Per bere servivano ovviamente i bar, e lo scrittore che più tardi vincerà il Pulitzer e il Nobel malgrado i bicchieri di troppo, ne frequentava parecchi. «Se hai avuto la fortuna di vivere a Parigi da giovane, dopo, ovunque tu passi il resto della tua vita, essa ti accompagna perché Parigi è una festa mobile». Erano habitué del salotto della Stein Francis Scott Fitzgerald e la moglie Zelda; e l’autore del Grande Gatsby, racconta lo scrittore dell’Illinois, finisce per fare la fine dei suoi personaggi, trascinandosi da un bar all’altro senza riuscire a scrivere.

ASSALTI
Hemingway era anche un frequentatore del bar del Ritz, negli anni Venti, dove Cole Porter aveva composto uno dei suoi brani più noti, Begin the Beguine. L’hotel era diventato, durante la seconda guerra mondiale, il quartier generale dei nazisti e si racconta che quando lo scrittore tornò a Parigi, nel 1944, si presentò armato e minaccioso, con l’intenzione di liberarlo; quando gli dissero che i tedeschi se n’erano già andati, abbandonò la pistola e si scolò la bellezza di 51 Martini dry.
Dall’altra parte dell’Oceano, a Buenos Aires, si trova un altro locale dalla storia straordinaria, il Café Tortoni: oggi in un angolo si vedono tre statue attorno a un tavolo, che raffigurano altrettanti consumatori abituali di un tempo: Jorge Luis Borges, il tanguero Carlos Gardel, e la poetessa Alfonsina Storni. «I miei gusti – diceva l’autore di Finzioni – vanno dalle clessidre alle mappe, dai caratteri tipografici del diciassettesimo secolo, al gusto del caffé e alla prosa di Robert Louis Stevenson». 

ORIENTE
Proprio il caffé, l’oro nero importato dall’Oriente nel Seicento, ha fatto dei bar degli incubatori senza eguali di creatività politica e sociale?
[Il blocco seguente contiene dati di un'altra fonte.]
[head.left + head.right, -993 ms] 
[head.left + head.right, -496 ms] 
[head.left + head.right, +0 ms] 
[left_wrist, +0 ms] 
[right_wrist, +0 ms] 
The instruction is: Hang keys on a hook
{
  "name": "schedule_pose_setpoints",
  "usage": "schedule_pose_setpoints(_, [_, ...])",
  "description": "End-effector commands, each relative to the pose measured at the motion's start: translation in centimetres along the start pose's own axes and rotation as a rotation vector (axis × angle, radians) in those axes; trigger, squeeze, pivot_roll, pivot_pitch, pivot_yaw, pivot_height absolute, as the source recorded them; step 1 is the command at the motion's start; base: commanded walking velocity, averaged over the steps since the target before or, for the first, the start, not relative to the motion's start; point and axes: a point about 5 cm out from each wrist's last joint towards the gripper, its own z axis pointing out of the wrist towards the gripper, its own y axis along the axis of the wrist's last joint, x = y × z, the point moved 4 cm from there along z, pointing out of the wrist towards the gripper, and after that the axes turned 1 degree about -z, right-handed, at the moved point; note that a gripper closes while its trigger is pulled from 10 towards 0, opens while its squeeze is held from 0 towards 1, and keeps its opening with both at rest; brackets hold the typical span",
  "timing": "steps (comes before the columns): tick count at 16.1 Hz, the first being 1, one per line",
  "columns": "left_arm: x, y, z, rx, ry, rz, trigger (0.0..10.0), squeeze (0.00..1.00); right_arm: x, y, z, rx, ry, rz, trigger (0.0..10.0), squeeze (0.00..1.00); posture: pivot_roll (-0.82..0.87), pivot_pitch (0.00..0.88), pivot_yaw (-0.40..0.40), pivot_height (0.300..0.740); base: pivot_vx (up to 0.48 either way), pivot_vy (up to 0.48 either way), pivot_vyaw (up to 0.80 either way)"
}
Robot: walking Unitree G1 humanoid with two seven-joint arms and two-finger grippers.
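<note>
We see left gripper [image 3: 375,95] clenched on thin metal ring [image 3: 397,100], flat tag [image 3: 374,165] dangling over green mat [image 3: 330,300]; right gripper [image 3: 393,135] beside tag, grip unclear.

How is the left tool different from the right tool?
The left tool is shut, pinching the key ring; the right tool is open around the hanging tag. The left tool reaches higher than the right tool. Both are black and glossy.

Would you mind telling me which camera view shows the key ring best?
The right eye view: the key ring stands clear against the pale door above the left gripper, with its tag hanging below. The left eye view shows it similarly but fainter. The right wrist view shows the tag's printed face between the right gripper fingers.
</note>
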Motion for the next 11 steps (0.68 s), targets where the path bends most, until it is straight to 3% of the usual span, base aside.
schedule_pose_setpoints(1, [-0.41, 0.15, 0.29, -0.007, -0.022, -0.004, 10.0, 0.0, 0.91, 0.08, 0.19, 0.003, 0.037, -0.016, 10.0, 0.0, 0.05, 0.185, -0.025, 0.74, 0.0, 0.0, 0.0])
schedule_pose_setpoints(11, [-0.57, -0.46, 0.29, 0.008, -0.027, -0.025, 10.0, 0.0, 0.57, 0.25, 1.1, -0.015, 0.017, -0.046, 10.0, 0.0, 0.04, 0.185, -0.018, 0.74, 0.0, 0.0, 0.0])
I locali che lo servivano, già all’epoca di Goldoni, sono luoghi di sociabilità e scambio, e presto anche di seduzione o di adescamento. Gli illuministi milanesi Pietro e Alessandro Verri, in pieno Ottocento, chiamano Il Caffé il foglio a cui danno vita per diffondere le proprie idee. Il nome successivo bar deriva, sembra, dalla parola inglese che indica la sbarra corrimano posta sotto al bancone. Ogni scrittore ha il suo bar di riferimento. Dario Fo preferiva il Caffé Pedrocchi di Padova, frequentato anche da Stendhal; Stieg Larsson è stato un frequentatore del Mellqvist Kaffebar di Stoccolma; The White Horse Tavern di New York aveva tra i suoi clienti Jack Kerouac e Anaïs Nin. Oggi, come nella canzone, gli amici al bar diminuiscono, fino a sparire del tutto. Ma, in fondo, «i più forti siamo noi, qui non serve mica essere in tanti».